You are viewing a plain text version of this content. The canonical link for it is here.
Posted to java-user@lucene.apache.org by Mandy Günther <ma...@googlemail.com> on 2009/02/11 19:05:45 UTC

What's the best way to store metadata?

Hi all,
I want to use Lucene in my project but I have the following problem:
My goal is to store metadata in the index.

Her is an example of the stuff I need to index

1; My; determiner;			
2; project; noun; 1
3; uses; verb; 1
4; Lucene; noun; 1
6; I; noun;		
7; need; verb; 6
8; help; noun; 6

It's a file containing rows with 4 columns.
The first column is a sequential number. The second column is the text
that need to be indexed. In my original file it's more than one word.
The third column
classifies the second column and the fourth column tells me where the
sentence of the word in the second column starts.
I will have large datafiles(up to 30GB) to index. Indexing and
searching performance is very important.
I tried to store the meta data(column no. 3 and 4) over the field names, e.g.
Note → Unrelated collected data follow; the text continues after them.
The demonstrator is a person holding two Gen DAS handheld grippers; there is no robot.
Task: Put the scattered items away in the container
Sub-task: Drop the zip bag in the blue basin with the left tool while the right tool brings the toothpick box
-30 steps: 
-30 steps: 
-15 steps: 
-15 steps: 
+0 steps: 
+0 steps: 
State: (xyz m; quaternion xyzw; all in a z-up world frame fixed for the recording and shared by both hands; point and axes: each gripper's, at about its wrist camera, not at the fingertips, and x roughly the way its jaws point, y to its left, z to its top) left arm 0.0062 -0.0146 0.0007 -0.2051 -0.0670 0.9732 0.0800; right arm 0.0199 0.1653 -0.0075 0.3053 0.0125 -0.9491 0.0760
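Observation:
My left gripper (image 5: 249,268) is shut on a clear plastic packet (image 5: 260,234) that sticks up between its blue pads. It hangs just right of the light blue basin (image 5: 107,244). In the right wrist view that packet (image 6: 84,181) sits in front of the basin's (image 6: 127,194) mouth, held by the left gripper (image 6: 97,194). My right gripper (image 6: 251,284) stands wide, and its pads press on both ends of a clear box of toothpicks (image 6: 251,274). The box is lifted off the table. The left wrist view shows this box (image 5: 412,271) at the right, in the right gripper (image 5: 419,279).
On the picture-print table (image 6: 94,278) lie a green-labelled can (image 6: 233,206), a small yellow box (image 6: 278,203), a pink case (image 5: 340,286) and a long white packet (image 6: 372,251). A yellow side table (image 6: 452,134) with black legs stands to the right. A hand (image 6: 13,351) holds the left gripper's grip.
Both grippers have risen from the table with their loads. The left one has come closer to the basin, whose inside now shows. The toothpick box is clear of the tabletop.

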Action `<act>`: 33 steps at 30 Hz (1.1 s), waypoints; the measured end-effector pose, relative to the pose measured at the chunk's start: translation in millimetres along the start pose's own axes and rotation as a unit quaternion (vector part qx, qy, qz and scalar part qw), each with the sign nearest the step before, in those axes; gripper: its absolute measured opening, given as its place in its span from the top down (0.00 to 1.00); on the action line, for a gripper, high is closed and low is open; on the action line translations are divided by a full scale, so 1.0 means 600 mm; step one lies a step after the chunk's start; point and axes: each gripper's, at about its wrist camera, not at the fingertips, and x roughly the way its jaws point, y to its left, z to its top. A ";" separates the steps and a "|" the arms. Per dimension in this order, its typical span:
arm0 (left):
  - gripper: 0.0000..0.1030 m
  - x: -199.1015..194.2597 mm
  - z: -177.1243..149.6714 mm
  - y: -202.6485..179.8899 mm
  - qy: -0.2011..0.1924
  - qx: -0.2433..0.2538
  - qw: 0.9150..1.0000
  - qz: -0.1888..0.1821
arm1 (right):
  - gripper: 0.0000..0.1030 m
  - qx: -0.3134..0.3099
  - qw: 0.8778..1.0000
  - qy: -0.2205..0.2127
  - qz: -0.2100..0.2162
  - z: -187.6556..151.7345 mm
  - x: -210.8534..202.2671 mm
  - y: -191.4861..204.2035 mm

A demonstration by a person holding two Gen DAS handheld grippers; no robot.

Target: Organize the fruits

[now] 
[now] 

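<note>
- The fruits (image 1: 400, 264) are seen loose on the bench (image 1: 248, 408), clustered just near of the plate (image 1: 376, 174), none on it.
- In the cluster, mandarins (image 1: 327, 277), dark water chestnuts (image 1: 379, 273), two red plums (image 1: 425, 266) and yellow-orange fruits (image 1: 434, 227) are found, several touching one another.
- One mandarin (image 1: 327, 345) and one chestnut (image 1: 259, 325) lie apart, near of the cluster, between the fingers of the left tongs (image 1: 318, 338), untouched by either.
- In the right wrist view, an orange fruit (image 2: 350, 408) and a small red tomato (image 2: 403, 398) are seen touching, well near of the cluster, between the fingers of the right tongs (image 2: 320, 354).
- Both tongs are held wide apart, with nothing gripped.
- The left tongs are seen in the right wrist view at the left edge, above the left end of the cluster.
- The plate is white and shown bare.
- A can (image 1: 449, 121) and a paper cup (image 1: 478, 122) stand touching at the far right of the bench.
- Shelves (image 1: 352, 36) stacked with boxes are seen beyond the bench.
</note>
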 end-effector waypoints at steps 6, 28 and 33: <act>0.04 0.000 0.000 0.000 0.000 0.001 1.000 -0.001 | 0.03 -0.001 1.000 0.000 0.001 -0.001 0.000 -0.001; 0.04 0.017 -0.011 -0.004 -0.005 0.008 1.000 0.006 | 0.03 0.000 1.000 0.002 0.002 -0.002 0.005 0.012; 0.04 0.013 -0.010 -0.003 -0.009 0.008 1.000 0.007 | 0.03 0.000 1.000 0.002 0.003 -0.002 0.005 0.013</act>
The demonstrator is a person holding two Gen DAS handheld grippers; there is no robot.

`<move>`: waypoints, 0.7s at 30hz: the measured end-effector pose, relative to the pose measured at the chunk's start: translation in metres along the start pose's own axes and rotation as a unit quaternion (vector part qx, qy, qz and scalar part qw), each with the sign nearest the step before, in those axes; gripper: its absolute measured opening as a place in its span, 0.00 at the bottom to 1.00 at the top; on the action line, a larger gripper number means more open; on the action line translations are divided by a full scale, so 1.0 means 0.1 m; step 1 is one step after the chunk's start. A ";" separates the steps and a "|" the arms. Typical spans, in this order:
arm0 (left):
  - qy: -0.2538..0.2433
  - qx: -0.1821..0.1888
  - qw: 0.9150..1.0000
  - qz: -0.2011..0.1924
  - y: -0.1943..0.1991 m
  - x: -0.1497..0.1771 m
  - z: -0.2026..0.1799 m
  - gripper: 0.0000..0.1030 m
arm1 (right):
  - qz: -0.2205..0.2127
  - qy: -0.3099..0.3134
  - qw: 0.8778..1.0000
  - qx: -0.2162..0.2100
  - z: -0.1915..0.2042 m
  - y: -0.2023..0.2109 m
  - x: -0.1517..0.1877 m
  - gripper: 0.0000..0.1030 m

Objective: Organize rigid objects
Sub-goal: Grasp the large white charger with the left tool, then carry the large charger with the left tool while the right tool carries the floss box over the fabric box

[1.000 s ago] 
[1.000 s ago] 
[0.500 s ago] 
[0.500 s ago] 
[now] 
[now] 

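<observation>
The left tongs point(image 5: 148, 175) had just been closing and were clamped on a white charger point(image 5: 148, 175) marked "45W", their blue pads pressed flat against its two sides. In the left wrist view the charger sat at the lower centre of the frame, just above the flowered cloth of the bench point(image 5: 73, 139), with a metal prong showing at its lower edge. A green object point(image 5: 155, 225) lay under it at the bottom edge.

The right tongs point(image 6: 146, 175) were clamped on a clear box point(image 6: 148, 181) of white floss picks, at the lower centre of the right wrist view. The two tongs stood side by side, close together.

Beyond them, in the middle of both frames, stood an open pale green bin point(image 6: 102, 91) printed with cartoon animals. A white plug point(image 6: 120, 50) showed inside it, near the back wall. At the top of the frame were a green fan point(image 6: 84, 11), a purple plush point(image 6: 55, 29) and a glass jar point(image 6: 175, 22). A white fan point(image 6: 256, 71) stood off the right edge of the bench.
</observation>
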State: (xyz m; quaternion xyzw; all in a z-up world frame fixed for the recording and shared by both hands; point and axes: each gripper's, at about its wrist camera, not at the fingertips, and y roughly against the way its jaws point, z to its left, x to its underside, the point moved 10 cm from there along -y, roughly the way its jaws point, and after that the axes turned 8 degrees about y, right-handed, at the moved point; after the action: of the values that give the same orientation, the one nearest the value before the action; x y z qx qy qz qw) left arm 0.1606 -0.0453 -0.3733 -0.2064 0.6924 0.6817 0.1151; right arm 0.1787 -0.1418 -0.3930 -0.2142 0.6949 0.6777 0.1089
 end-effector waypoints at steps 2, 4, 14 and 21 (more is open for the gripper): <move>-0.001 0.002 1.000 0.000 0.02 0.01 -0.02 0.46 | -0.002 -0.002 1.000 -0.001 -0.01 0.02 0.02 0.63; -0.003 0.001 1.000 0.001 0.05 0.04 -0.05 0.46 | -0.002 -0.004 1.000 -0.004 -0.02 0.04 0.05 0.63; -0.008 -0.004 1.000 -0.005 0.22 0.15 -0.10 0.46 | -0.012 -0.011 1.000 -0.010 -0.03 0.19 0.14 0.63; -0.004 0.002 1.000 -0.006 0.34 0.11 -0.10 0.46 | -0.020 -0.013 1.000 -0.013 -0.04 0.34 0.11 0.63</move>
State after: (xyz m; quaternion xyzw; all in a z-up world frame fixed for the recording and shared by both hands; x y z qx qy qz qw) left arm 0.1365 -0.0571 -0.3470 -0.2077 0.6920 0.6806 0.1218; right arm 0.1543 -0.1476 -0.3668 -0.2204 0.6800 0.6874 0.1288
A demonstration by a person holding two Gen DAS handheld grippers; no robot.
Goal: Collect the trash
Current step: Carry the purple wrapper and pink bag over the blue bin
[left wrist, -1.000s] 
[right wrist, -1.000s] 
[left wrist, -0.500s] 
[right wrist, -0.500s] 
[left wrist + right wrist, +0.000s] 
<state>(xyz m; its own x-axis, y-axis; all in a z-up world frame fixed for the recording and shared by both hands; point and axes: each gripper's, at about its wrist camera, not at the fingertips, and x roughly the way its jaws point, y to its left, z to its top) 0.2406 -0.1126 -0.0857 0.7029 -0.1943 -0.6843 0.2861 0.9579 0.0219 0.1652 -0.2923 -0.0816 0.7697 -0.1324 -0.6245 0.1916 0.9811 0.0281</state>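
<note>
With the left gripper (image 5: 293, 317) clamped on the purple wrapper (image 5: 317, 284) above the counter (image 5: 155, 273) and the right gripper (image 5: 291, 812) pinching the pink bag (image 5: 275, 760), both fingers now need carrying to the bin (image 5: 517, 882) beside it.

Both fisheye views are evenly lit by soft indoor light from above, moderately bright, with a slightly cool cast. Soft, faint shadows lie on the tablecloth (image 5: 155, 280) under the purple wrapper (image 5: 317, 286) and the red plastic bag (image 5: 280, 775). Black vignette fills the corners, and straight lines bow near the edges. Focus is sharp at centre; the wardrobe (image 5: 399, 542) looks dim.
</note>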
doc.add(new Field("1|determiner", My, ...));
doc.add(new Field("1|noun", project, ...));
...
doc.add(new Field("2|noun", I, ...));

But that's not a classy way!

I was thinking about using Payloads. But the API says the Payload
Status is experimantal and the performance is getting bad using
payloads.
I am not even sure if Payloads are meant to be used to store that kind of data.
Is it possible to store that kind of metadata as payload?
Is there another way to store the meta data. Should I use a database
to store the extra information?
Is somebody there who had the same problem or has experience with Payloads?
So what would be the best way to store metadata?

Thanks for your advice.
Mandy

---------------------------------------------------------------------
To unsubscribe, e-mail: java-user-unsubscribe@lucene.apache.org
For additional commands, e-mail: java-user-help@lucene.apache.org


Re: What's the best way to store metadata?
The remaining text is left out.